Dresses and the Science of Transformation

Dresses. Today, enjoy this marvelous poem, full of distant memories and colorful legends by the author Adreyo Sen. Have a nice Friday, Yareah magazine readers: every day a new poem.

Dresses and the Science of Transformation

Dresses and the Science of Transformation

Dresses

My childhood was much concerned

with the science of transformation.

I read many fairy tales. And if perfumed

pages could feel, my tears would have nudged

golden-haired princesses with the kind of

sweet faces you just want to mutilate,

towards a happier ending.

I learnt early that some dresses can

transform. A Chinese fairy tale spoke of a

yellow gown that transformed a wicked queen

into a statue forever condemned to relive

all the pain she had caused. Another

dress, a Scandinavian one, whispered to its

wearer the soundless tragedies mischievous

love causes in narrow villages where a

frozen breath is a pillar of smoke. She

went mad shortly thereafter. In India, a jealous

seving maid stabbed her mistress to death and

straightaway shrugged on the red blouse she had long

coveted. The silk turned steel and crushed the rebellion in

her body. Also, alas, her life.

What fairy tales, being creatures less inclined to enlighten

than blind, did not teach me, was this. All dresses

transform us. But only because we transform them.

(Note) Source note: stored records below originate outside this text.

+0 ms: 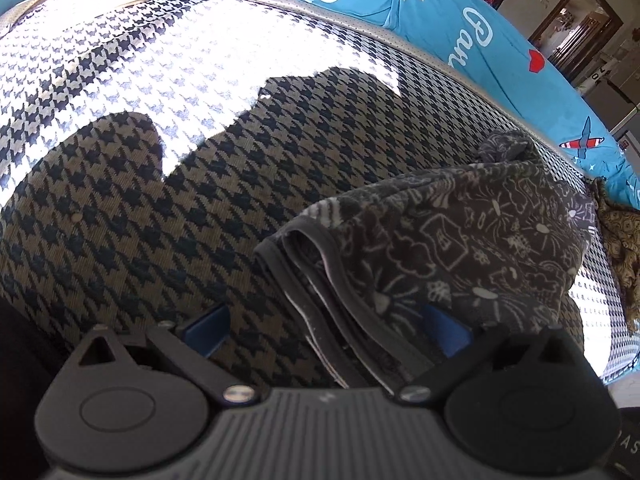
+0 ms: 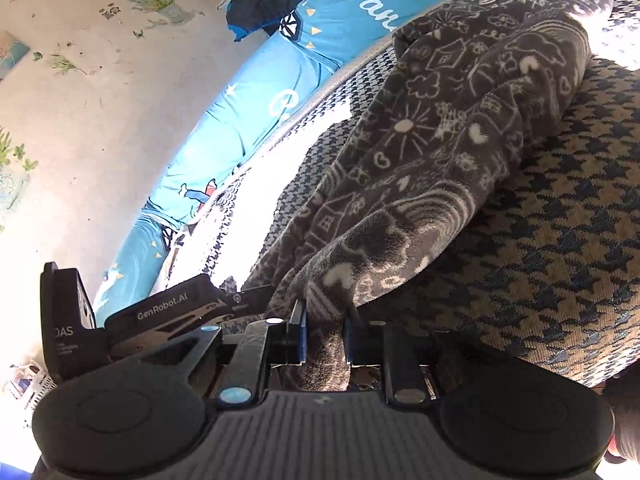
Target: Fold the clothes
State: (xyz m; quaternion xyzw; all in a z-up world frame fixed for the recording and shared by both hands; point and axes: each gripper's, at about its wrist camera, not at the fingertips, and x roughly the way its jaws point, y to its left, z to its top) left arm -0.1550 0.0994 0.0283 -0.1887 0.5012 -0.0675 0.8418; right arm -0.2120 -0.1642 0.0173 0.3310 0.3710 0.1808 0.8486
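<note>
Left wrist view: dark patterned garment (image 1: 460,248) covers the right finger of the left tool (image 1: 326,330), only a blue pad corner shows. Brown printed cloth (image 1: 624,248) cut by right edge. Right wrist view: garment's gathered end runs behind the right tool (image 2: 324,326) body at bottom centre; garment cropped at top right edge.

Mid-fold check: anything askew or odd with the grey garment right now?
Nothing damaged. The grey patterned garment is bunched rather than flat on the houndstooth cover; its stacked edges lie uneven between the open left gripper fingers. The right gripper pinches a twisted fold.
</note>
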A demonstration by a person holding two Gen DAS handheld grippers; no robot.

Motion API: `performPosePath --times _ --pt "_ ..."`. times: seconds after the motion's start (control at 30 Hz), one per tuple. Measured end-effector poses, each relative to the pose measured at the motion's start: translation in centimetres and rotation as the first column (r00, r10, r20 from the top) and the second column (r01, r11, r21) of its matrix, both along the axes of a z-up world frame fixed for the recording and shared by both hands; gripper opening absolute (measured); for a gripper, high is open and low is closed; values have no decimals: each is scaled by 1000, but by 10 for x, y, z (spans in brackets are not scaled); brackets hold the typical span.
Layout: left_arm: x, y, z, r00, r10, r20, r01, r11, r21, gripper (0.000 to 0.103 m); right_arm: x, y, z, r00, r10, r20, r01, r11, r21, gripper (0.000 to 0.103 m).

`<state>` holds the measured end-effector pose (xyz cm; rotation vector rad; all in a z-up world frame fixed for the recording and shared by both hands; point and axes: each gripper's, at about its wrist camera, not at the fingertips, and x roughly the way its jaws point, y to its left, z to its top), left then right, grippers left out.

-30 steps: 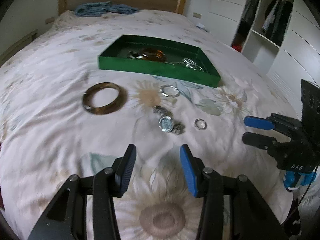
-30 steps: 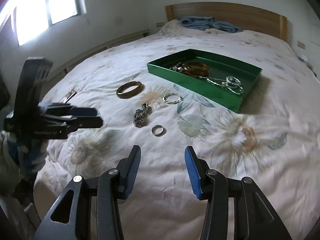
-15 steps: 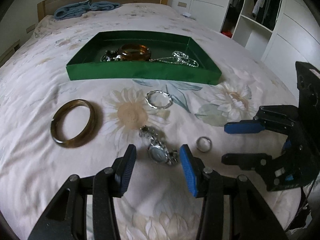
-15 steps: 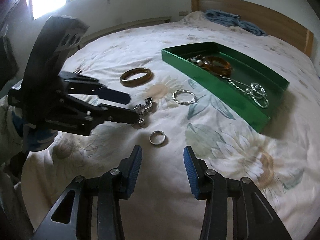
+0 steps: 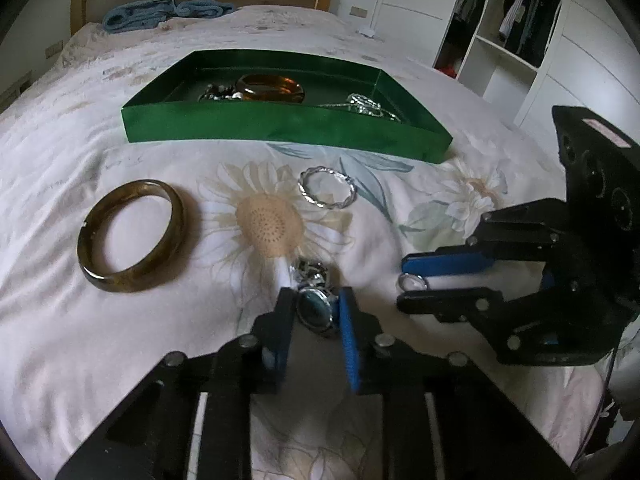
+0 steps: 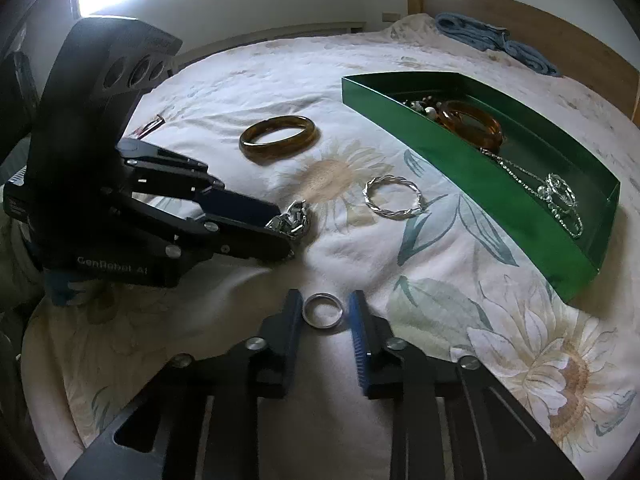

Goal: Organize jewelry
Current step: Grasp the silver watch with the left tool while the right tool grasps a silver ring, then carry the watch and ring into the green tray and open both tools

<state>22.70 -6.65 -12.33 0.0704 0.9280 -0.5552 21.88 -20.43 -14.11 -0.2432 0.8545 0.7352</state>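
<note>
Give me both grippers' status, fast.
Left gripper: jaws closing around the watch, pads at its sides.
Right gripper: jaws closing around the small silver ring, not yet clamped.

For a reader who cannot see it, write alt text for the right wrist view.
The right claw is closing around a small silver ring on a flowered bedspread. Left of it, the left claw is at a watch; a green tray of jewelry sits behind.

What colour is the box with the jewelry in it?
The box is green, clearest in the left wrist view.
</note>
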Motion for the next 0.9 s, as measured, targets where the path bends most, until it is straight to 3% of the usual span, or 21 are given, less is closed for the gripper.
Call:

They lie in shops limp with meaning, until we stuff them

with our nonsense. They take on our shape and

then confuse us with the washed away scents of all

the people they’ve sensed us be. Soon, we are their

slaves. They make us propose to strangers on 3 AM

subway platforms, fall on our faces outside the

pharmacy and go hopping after birds on one leg.

They bridle when we bridle, but check us

when we are too full of ourselves.

They usurp our identity. They become us. No longer are we

ourselves to friends and lovers who should know

to have better manners, when we are not in that

familiar shade of green-meets-blue, or that red

muslin number that makes us look like an updated

Red Riding Hood out to seduce the wolf. In the

staid unusual of my one pair of jeans, I’ve been accused

of infectious sadness and an unhelpful attitude and

asked to go go home. Where I’ve gotten into my favourite

shapeless nightgown stained with pizza sauce and olive oil,

snuggled into the far end of the sofa and watched

Tom and Jerry.

And then, some dresses can be dangerous. They taunt you

with their waiting treachery, their too-much knowledge

of you. This one sniggered against my shrinking legs

when that woman I called my friend (and till do)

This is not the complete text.